Although some antioxidant enzymatic activities and protein levels have been examined in normal and KC corneas [20, 29], the role of oxidative stress and HNE in KC corneas is unclear. Through various mechanisms, cells attempt to remove stressors, decrease damage, and maintain homeostasis. However, various internal deleterious changes can happen during this process [2]. Many proteins that are involved in free radical detoxification, such as GHS, catalase, SOD, and superoxide GSH, have been shown to have decreased activity in KC [44]. Thus, alterations in ROS following CXL reported herein are novel and may provide new insights into the pathophysiology of KC. It also highlights a somewhat protective role of CXL.

Although ROS is critical for physiological functions, including cell growth, proliferation, differentiation, and apoptosis, their excess may have a detrimental influence on cellular components [24]. They can cause oxidative modifications of biomolecules, including lipids, proteins, carbohydrates, and nucleic acids, leading to cellular and tissue damage.The cornea is affected not only by the accumulation of ROS [24, 36] but also via the malfunctions of corneal antioxidant defense mechanisms, leading to structural and functional changes in this tissue. As a result, mitochondria can be severely affected. Mitochondria are the major site of oxygen metabolism, they are the most important source of endogenous production of ROS [45]. DNA damage induced by oxidative stress may affect the protein-coding region of mitochondrial DNA and influence oxidative phosphorylation [3]. Changes in the expression of oxidative phosphorylation proteins may lead to improper ATP synthesis, increased ROS formation, and more oxidative damage [41]. An association between mitochondrial dysfunction and a variety of diseases has been shown [30, 46], and it is now linked to KC progression as well [29]. In our study, we observed changes in critical metabolites such as adenosine, cysteine, threonine, and ascorbate. An increase in ascorbate concentration after CXL suggests its potential to reduce the amount of corneal damage and promote wound healing. CXL induced significant reductions in adenosine, lactate, and GSH while levels of glucose were elevated, and correlated with a decrease in lactate levels. Based on our results in this study, CXL seems to have a positive impact on KC microenvironment. We showed that CXL can impact different metabolic processes, such as antioxidant changes and lactate with inflammation, the changes in the hydroxylated products of CXL, and amino acid levels. These alterations following CXL could potentially be a CXL time-dependent effect on KC metabolic profile. Further long-term studies will help shed the light on the metabolic consequences of the disease, and improve CXL therapeutic techniques, potentially eliminating undesired short- and long-term complications.

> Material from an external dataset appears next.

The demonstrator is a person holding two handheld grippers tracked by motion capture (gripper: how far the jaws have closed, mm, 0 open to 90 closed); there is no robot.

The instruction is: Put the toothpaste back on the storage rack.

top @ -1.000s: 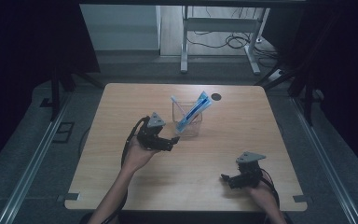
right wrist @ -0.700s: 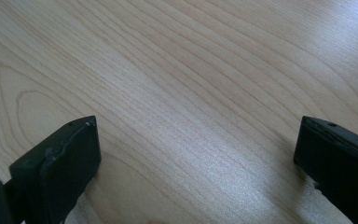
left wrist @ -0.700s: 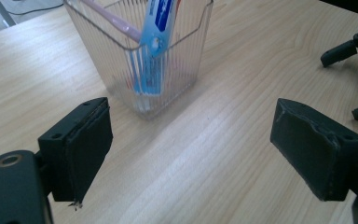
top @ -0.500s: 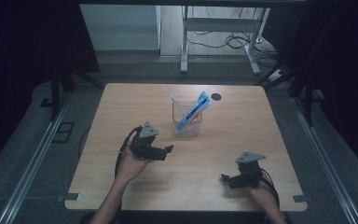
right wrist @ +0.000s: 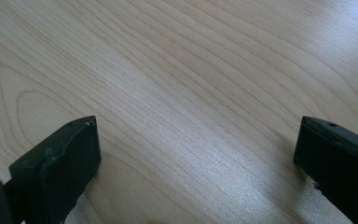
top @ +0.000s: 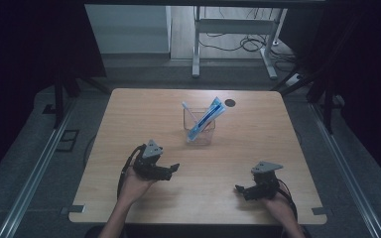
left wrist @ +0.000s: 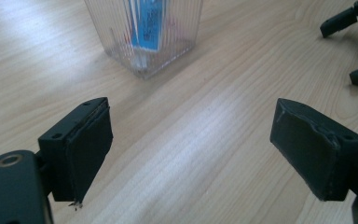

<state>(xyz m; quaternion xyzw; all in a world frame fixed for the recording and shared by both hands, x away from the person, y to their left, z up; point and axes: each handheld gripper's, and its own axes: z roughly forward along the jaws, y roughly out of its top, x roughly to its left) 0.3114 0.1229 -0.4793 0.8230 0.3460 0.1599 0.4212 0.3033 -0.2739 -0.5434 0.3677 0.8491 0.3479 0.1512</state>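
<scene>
From above, a clear cup (top: 199, 128) holding a blue tube (top: 204, 118) stands mid-table (top: 258, 124); the left gripper (top: 171, 170) sits near it, the right gripper (top: 240, 191) well apart. Left gripper view: jaws wide open, empty, cup (left wrist: 144, 35) ahead. Right gripper view: jaws open over bare wood.

A clear ribbed plastic cup (top: 199, 130) near the far edge of the pale wood-grain table (top: 258, 129) held a blue-and-white tube (top: 204, 119). Both black two-jaw grippers (top: 172, 170) (top: 239, 189) carried grey plates.
</scene>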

Using a human KC in vitro model, we take the lead in examining the influence of CXL on the metabolic profile of KC and healthy donors. Moreover, metabolomics provides a profile of pathways and processes that have been altered in KC following CXL. The results presented in this study strongly support further investigation of metabolic analysis of KC following different CXL time points, which could potentially highlight the main aim of metabolomics in identifying, measuring, and interpreting the complex time-related concentration and activity of endogenous metabolites in cells and tissues. This leads to a greater understanding of the disease condition and underlying mechanisms involved. The advancement of experimental techniques in the field of metabolomics has provided a good understanding of the metabolism of normal as well as diseased ocular tissue and treatment modalities. Unique metabolic profile differences identified through this technique are valuable in aiding future diagnosis of KC and serve as predictors of disease progression as well as CXL treatment complications and outcome.

Summary

What was known before

  • Keratoconus (KC) is a multifactorial, non-inflammatory disease of the human cornea.

  • Corneal collagen cross-linking (CXL) has been introduced as a KC treatment that can address the progressive nature of the disease.

  • Cellular and molecular mechanisms are considerably understudied.

What this study adds

  • For the first time, we report the effects of CXL on KC metabolism.